A third of stroke victims delay action by avoiding ambulanceA new study says many stroke victims lose valuable time by not taking an ambulance to the hospital.
By: John Lundy, Duluth News Tribune
When a stroke occurs, every minute counts.
“The studies have been very, very clear that the sooner we give this treatment … the better chance we have of a very good outcome,” said Gail Wallace, a nurse practitioner in the neurology department at Essentia Health-St. Mary’s Medical Center.
“In stroke, that might mean the difference between being able to return home or having to go to the nursing home.”
But more than a third of stroke victims in the United States don’t get to the hospital by ambulance, says a study published today in the journal “Circulation: Cardiovascular Quality and Outcomes.” The journal is published by the American Heart Association.
“Our problem here in the Northland is we’ve got some tough folks,” Wallace said. “They want to wait and see how it is tomorrow. They want to call their daughter in Albuquerque. They don’t want the neighbors to know, so sometimes they won’t call an ambulance because then everybody will know.”
Stroke is the fourth-leading cause of death in the United States, according to the Centers for Disease Control and Prevention. It’s also a leading cause of long-term disability. The annual cost in terms of health-care services, medications and missed days of work is an estimated $38.6 billion.
The research team, led by Dr. Jeffrey Saver of the UCLA comprehensive stroke center, studied records of more than 204,000 stroke patients arriving at emergency rooms at 1,563 hospitals from 2003 to 2010. Emergency medical services transported 63.7 percent of those patients to the hospital, the study found.

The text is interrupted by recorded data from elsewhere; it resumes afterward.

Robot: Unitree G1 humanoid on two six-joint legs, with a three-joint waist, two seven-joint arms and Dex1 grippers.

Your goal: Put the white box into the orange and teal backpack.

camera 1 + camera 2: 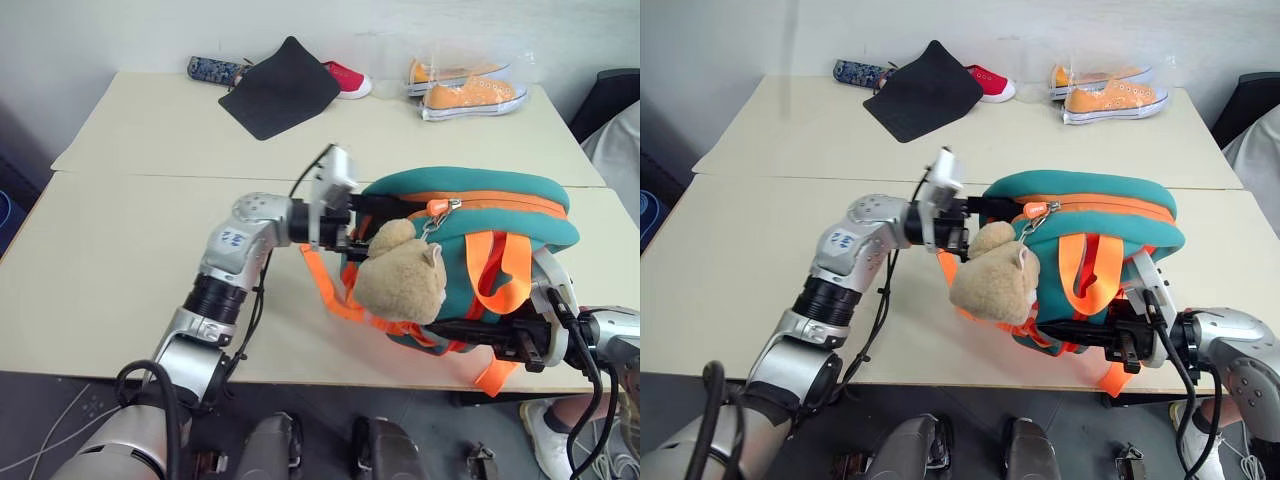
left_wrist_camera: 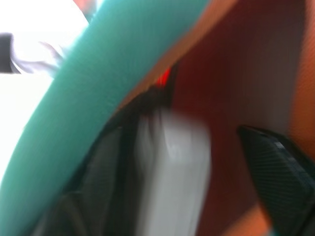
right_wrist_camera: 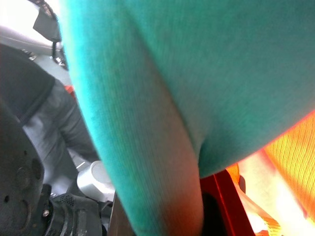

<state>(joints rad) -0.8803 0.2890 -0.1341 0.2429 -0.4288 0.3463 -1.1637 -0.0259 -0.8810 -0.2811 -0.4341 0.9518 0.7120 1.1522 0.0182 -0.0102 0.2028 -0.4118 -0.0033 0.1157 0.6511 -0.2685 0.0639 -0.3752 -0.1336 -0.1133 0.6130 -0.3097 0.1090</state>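
Observation:
The orange and teal backpack [image 1: 470, 225] lies on its side near the table's front edge, with a tan teddy bear [image 1: 398, 272] hanging at its front. My left gripper [image 1: 360, 222] reaches level into the opening at the backpack's left end, its tips hidden inside. In the left wrist view the white box [image 2: 172, 172] rests inside the backpack against the dark lining. One black finger [image 2: 278, 169] stands apart from it, so the left gripper is open. My right gripper [image 1: 470, 335] is shut on the backpack's lower edge, under the orange straps.
At the back of the far table lie a flat black pad [image 1: 283, 88], a pair of orange shoes [image 1: 470, 92], a red shoe [image 1: 347, 78] and a patterned case [image 1: 213, 69]. The tabletop [image 1: 110, 250] to the backpack's left is bare. A person's shoe [image 1: 545, 440] shows at the bottom right.

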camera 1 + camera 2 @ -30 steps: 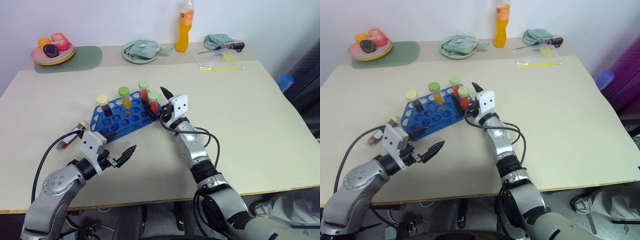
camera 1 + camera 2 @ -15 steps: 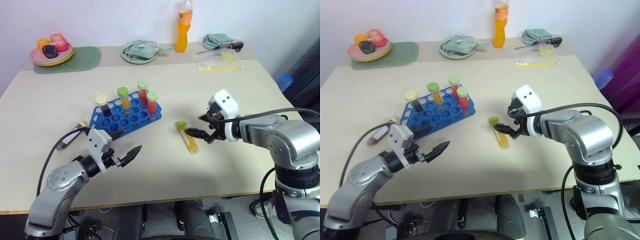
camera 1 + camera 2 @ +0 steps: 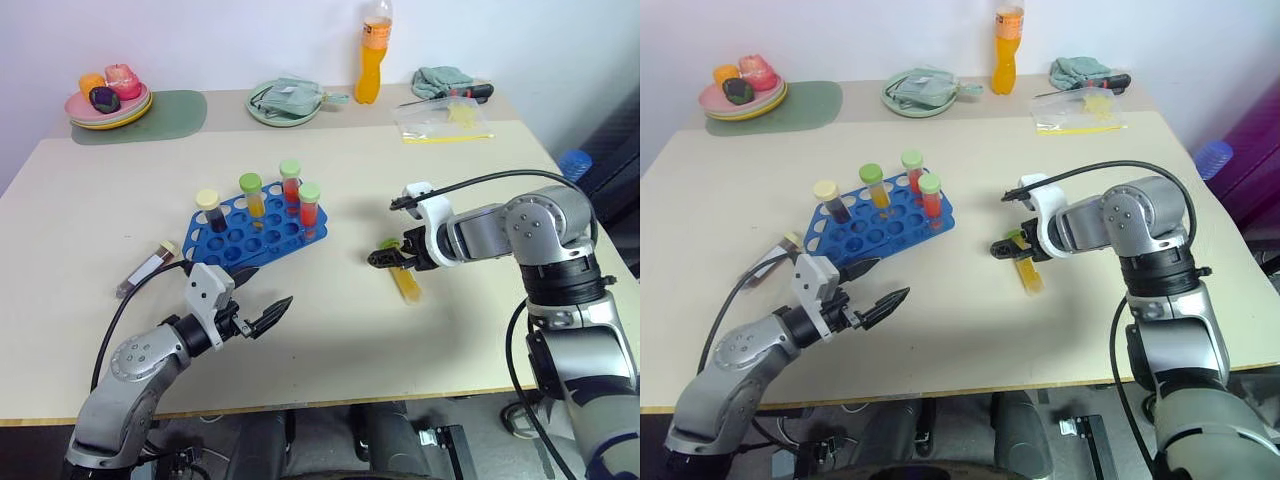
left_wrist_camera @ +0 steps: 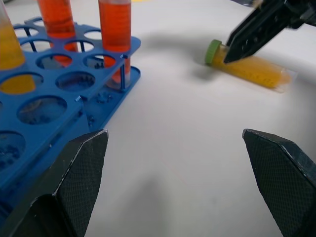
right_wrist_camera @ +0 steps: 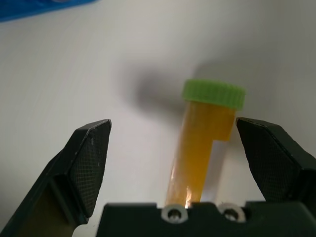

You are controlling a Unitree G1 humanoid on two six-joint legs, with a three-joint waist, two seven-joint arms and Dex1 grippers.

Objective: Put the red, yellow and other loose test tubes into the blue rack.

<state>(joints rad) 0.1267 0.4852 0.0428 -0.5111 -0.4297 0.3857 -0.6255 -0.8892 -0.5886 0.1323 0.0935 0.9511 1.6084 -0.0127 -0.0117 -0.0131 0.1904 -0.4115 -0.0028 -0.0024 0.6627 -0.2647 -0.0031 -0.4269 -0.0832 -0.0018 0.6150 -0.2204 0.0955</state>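
Beige table carrying bright blue plastic rack holding four capped tubes, right tool gaping wide over lying green-capped yellow tube, left tool gaping wide near rack.

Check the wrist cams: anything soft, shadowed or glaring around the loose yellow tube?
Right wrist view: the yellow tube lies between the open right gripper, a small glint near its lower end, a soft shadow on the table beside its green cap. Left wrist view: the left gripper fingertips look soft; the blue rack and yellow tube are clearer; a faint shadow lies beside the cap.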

When patients were taken by ambulance, 79 percent of them got to the hospital within two hours after they first started to notice symptoms. That’s crucial, said Wallace, who has specialized in stroke treatment since the mid-1990s. The most common form of stroke can be treated in most cases with a clot-busting drug. But it must be injected within a maximum of 4½ hours from the onset of symptoms, and it’s better if injected within three hours, she said.

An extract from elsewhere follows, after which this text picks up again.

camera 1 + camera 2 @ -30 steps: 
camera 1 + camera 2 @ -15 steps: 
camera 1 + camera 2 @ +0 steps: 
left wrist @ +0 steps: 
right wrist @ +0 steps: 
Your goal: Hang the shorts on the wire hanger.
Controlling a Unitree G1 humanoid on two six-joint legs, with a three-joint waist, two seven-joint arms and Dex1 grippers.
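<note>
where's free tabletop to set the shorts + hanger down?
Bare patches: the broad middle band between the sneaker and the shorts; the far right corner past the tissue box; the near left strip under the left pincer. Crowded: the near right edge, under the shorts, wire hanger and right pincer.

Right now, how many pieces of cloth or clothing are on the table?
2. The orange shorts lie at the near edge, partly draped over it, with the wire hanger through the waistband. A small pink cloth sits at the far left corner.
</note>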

“That means a person has to have symptoms, recognize it, get into the hospital, be seen by us, get a CAT scan of the brain, IV started and a decision made, all within 180 minutes,” Wallace said.
The timing was close for Everett Huggins of Duluth when he suffered a stroke on Jan. 15.

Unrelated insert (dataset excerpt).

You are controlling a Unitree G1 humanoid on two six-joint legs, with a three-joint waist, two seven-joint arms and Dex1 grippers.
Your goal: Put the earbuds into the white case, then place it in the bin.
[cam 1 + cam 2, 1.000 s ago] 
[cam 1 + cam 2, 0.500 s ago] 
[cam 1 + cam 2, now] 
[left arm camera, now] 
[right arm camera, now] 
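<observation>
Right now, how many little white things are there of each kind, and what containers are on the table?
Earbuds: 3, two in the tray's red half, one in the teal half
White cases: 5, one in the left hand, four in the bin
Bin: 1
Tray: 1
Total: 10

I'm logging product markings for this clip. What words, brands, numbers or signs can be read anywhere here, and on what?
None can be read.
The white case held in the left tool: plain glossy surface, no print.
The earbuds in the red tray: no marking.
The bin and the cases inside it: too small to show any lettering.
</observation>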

Huggins, 25, had had heart surgery three times dating back to his mid-teens, but he admits he hadn’t been careful about taking his blood-thinning medication.
He was a Minnesota Department of Transportation employee installing a sign near McGregor about 12:30 p.m. on the 15th when bolts started falling out of his hand.
He didn’t know what was wrong, but his co-worker became concerned and gave him a ride to the sign shop at Midway Road and U.S. Highway 53. As Huggins continued to experience numbness, his supervisor called 911. Huggins rode with his supervisor to Kohl’s, where an ambulance met him.
Huggins said he doesn’t know if he received the clot-busting medication within three hours, but precious time had been lost. Even after he received the medicine, he had to be flown to St. Paul to have the clot surgically addressed.
He has fully recovered, Huggins said, and he’s taking his medication religiously. But if he ever experienced stroke symptoms again, he’d know what was happening and would call 911 right away.
The study showed that patients brought by ambulance are treated sooner, even after arrival. Almost 55 percent using emergency medical services had a brain scan within 25 minutes of hospital arrival, compared with just more than 35 percent who didn’t use EMS.
Part of the reason for that, Wallace said, is that EMS can advise the emergency room of a likely stroke, giving ER personnel time to prepare. A formalized “stroke code” arrangement was established between Gold Cross ambulance and local hospitals about a year ago to expedite those calls.